2018-2019 Season Review: Pistons Need Glenn Robinson III at His Best Next Season
The Detroit Pistons had high hopes in Glenn Robinson III when they signed him to a two-year contract in July of 2019. For a team that at the time boasted Luke Kennard, Reggie Bullock, and Stanley Johnson on the wing, the addition of Bullock was one to provide depth and competition for one of the starting wing positions.
He began the season coming off the bench, but earned a consistent dose of minutes nonetheless. By the ninth game of the year, however, he was vaulted into the starting lineup, as Detroit was looking for more shooting with the current starting unit. Through the first three games, the change appeared to be a good one, as Robinson scored 16, 9, and 12 points respectively in those games. Eventually, his impact faded with the starting unit, as he slumped shooting the basketball. Dwane Casey opted not only to replace him in the starting lineup but to remove him from Detroit’s rotation completely, a shocking decision.
He remained sparsely used until March when a return to the rotation resulted in strong play from the small forward. For eight games in a row, he received consistent minutes, and while his shot was not falling from the outside, he was scoring from inside the arc.
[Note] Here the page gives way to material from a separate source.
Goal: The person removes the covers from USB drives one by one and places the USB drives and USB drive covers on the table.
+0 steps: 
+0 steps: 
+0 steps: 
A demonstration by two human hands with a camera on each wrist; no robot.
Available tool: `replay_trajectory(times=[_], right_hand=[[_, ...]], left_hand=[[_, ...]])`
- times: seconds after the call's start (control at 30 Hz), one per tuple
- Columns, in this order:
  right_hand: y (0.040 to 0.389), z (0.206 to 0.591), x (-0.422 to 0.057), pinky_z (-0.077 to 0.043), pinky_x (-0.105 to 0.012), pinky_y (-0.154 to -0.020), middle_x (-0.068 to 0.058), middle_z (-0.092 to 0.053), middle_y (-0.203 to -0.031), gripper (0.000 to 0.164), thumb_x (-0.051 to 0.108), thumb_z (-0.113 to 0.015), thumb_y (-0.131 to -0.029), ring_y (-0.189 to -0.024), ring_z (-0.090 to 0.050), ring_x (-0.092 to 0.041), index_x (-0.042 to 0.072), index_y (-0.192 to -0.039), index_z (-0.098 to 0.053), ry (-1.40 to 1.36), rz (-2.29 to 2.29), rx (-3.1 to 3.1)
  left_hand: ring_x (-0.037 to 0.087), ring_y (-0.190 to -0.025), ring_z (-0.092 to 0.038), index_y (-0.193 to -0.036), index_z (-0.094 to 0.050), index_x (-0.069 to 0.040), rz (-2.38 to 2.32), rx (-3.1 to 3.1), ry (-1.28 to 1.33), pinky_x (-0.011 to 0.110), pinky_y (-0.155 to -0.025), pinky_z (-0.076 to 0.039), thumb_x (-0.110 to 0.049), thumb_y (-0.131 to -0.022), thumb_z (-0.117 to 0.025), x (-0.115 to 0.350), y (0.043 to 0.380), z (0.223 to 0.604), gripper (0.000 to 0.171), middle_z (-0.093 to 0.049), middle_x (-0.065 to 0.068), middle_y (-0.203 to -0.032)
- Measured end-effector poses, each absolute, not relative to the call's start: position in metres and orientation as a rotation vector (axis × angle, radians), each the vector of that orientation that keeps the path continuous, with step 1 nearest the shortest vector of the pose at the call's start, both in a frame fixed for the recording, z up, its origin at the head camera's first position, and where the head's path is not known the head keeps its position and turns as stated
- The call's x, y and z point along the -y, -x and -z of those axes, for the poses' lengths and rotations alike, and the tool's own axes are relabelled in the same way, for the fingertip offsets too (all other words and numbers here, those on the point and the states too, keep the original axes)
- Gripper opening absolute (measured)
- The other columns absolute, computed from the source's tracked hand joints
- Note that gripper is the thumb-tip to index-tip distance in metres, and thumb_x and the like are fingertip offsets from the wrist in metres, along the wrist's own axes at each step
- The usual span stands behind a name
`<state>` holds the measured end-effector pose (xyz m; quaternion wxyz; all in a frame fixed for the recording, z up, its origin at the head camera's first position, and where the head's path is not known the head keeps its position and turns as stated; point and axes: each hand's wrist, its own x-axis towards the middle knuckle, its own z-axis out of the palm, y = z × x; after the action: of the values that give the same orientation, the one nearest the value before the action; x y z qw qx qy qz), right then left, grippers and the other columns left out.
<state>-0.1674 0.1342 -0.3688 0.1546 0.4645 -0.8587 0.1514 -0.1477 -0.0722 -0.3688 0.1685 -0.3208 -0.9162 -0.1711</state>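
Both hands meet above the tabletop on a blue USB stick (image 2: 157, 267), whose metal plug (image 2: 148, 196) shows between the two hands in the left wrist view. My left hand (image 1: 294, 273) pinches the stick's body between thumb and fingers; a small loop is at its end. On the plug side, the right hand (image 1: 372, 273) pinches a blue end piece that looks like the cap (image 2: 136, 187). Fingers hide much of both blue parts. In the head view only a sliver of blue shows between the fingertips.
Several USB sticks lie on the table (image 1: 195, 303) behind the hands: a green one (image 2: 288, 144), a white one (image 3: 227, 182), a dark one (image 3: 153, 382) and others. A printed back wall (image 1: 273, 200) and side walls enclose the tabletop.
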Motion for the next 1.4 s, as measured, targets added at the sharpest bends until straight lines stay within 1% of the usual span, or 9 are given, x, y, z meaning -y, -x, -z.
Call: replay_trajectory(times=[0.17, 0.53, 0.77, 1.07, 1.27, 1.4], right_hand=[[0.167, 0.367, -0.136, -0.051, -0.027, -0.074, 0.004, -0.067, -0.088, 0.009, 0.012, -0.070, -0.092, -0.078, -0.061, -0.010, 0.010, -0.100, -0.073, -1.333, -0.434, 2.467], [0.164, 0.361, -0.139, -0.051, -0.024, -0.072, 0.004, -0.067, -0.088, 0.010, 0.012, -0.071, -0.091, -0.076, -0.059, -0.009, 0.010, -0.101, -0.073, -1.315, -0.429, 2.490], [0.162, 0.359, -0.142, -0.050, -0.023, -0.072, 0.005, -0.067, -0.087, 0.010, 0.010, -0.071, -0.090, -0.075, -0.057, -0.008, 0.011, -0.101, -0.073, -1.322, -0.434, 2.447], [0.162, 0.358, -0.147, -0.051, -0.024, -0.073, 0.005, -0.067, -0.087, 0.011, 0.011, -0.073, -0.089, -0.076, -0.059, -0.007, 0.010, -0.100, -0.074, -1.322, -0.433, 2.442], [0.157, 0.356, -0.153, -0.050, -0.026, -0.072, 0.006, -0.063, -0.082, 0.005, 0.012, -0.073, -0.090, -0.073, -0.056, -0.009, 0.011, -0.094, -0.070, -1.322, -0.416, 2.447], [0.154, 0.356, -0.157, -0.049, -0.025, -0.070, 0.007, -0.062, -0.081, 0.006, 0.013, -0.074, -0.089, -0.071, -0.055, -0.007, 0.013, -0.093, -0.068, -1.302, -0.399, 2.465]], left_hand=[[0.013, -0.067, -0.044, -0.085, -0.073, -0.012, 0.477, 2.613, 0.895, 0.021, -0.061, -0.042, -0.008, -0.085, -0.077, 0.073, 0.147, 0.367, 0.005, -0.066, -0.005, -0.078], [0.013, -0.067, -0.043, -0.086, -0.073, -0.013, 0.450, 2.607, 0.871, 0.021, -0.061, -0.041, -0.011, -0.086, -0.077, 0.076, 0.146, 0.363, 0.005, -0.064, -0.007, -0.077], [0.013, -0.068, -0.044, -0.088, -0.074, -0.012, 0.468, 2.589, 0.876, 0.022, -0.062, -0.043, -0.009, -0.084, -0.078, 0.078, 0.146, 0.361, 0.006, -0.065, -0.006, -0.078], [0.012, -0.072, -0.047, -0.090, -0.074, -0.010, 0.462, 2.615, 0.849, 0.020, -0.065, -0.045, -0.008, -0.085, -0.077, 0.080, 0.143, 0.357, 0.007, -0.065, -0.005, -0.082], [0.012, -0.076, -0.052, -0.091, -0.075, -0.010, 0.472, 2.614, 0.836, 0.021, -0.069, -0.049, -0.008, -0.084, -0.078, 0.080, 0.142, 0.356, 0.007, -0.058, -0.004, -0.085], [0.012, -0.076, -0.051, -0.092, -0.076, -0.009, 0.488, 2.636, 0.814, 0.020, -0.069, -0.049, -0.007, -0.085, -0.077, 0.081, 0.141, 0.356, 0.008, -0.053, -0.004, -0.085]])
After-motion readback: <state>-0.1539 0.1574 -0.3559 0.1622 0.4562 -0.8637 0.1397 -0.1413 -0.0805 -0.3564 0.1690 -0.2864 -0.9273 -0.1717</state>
Robinson inconsistently played for the rest of the regular season, not doing enough in Casey’s eyes to solidify a spot in the rotation down the stretch of the Pistons’ playoff push. He did appear in three of Detroit’s four playoff games, and while he made some nice plays on both sides of the floor, his shoot once again struggled to fall at a consistent capacity.
On the season, he shot just 42% from the field and 29% from beyond the arc, both lower percentages than what he shot in the 2017-2018 season. Prior to this season, he had shot 37.8% or better from distance over the past three years. As the Pistons desperately needed more shooting, they believed Robinson could provide that, but an anomaly of a season derailed that from happening.
Detroit has a decision to make with Robinson. He signed a two-year deal, but with a team option for the second season. If the Pistons decide to pick up the option, he would make just under $4.3 million next season, a cheap price for what can be a combo forward that, if his shooting corrects itself, will provide floor spacing, athleticism, and defensive intensity that the Detroit needs off the bench. But they could also opt to move on from him if they select a wing in the 2019 NBA Draft that they feel can play right away.
It feels as if the decision could come down to the wire, and it may also depend on how Detroit spends their money in free agency. They will have a little cap space to work with, and will have to use that, along with their draft picks to fill the following gaps: starting small forward, backup point guard, backup power forward/center. If they are unable to secure a wing they feel can start for them in the draft, then they’ll have to turn to free agency and potentially spend the bulk of their money addressing that need alone.
Robinson’s transition to the Pistons was shaky, and his season left more to be desired, but the Pistons may want to bank on him returning back to the form he was playing at in the three seasons prior to his fresh start in Pistons’ red, white, and blue. As a cost-effective option for depth on the wing, Glenn Robinson III can be of use for Detroit next season, if they decide to hold onto him.